| From: | Alexander Nestorov <alexandernst(at)gmail(dot)com> |
|---|---|
| To: | pgsql-hackers(at)postgresql(dot)org |
| Subject: | [PATCH] btree_gist: add cross-type integer operator support for GiST |
| Date: | 2026-05-02 17:26:43 |
| Message-ID: | 36b4f67d-5975-452c-a6b8-b6407f0924ee@Spark |
| Views: | Whole Thread | Raw Message | Download mbox | Resend email |
| Thread: | |
| Lists: | pgsql-hackers |
Hello hackers,
I'd like to submit a patch that adds cross-type operator support for the
three integer types (int2, int4, int8) to the btree_gist GiST operator
families. The patch also lays a general foundation for cross-type
dispatch that other type families can adopt.
Current problem:
GiST indexes are currently limited to same-type operators: the planner
can only match a query condition against an index column if the
operator's left and right argument types exactly match the types
registered in the index's operator family (pg_amop). This is true for
every data type that backs a GiST opclass.

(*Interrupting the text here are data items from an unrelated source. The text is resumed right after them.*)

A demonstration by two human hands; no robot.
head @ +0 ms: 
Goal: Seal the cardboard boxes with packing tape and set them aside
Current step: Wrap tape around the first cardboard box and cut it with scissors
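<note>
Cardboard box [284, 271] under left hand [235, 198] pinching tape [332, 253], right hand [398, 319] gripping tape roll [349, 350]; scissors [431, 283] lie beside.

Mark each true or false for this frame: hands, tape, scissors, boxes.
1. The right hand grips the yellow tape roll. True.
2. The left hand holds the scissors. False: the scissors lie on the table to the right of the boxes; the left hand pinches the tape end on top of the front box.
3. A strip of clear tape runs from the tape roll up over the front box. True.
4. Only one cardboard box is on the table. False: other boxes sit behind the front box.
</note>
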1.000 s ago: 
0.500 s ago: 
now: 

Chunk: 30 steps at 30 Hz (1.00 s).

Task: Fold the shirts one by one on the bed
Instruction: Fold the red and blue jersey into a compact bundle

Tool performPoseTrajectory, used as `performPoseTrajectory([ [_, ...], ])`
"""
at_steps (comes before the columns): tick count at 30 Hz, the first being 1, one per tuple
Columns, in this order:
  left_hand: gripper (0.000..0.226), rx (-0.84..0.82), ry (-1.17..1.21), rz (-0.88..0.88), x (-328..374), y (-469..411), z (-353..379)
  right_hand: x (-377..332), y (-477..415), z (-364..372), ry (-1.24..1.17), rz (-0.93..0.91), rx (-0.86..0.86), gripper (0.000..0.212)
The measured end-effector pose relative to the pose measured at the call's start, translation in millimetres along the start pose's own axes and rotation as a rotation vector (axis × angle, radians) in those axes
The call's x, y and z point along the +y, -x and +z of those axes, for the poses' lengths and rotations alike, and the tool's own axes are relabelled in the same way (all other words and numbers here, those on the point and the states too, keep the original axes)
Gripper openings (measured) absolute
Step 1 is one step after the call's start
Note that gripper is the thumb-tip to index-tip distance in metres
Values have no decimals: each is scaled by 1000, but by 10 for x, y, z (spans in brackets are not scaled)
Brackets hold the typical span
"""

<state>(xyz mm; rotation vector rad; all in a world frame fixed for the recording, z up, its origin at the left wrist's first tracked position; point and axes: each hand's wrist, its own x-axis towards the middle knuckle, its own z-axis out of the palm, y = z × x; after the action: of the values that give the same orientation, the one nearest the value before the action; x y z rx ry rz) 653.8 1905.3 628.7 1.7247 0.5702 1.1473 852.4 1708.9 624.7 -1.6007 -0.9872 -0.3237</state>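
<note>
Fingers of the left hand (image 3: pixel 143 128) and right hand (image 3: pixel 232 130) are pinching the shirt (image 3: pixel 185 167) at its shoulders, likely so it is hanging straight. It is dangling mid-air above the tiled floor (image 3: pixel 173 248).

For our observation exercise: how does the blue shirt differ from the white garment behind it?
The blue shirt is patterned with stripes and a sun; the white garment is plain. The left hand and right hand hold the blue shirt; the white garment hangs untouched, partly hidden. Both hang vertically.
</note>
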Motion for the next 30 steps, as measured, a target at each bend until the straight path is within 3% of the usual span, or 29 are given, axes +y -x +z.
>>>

When a query provides a value whose type is compatible but different
from the column type, the planner cannot use the index for that column.
The operator family lookup fails because no cross-type entry exists.
The planner must then either fall back to a sequential scan,
or in multi-column indexes use only the remaining column(s) and filter
the rest as a post-filter.
As a specific example, consider an int8 (bigint) column indexed with
btree_gist. The query:
SELECT * FROM t WHERE camera_id = 1189;
Here 1189 is evaluated as int4 (integer). The planner resolves the
operator to =(int8,int4), which exists in pg_operator but is not
registered in the gist_int8_ops family. Only =(int8,int8) is
registered, so the column cannot be used as an index condition.
The workaround is to write an explicit cast in every query:
WHERE camera_id = 1189::int8
This is fragile as ORMs, application parameter binding, and even hand-
written SQL queries produce values whose types do not exactly match
the column type.
A couple of self-contained reproduction scripts are included at the
end of this email. They create a table with a GiST index, insert
enough rows to make the plan difference visible, and run
EXPLAIN ANALYZE.
Proposed solution:
I'm working on a patch that extends the three btree_gist integer
operator families (gist_int2_ops, gist_int4_ops, gist_int8_ops)
with cross-type comparison and KNN-distance operators covering the
other two integer types. Concretely:
gist_int2_ops <- operators for (int2, int4) and (int2, int8)
gist_int4_ops <- operators for (int4, int2) and (int4, int8)
gist_int8_ops <- operators for (int8, int2) and (int8, int4)
For each pair I add all the standard btree_gist strategies for the
comparison operators (<, <=, =, >=, >, <>), plus the strategy for
the KNN distance operator (<->) used by ORDER BY.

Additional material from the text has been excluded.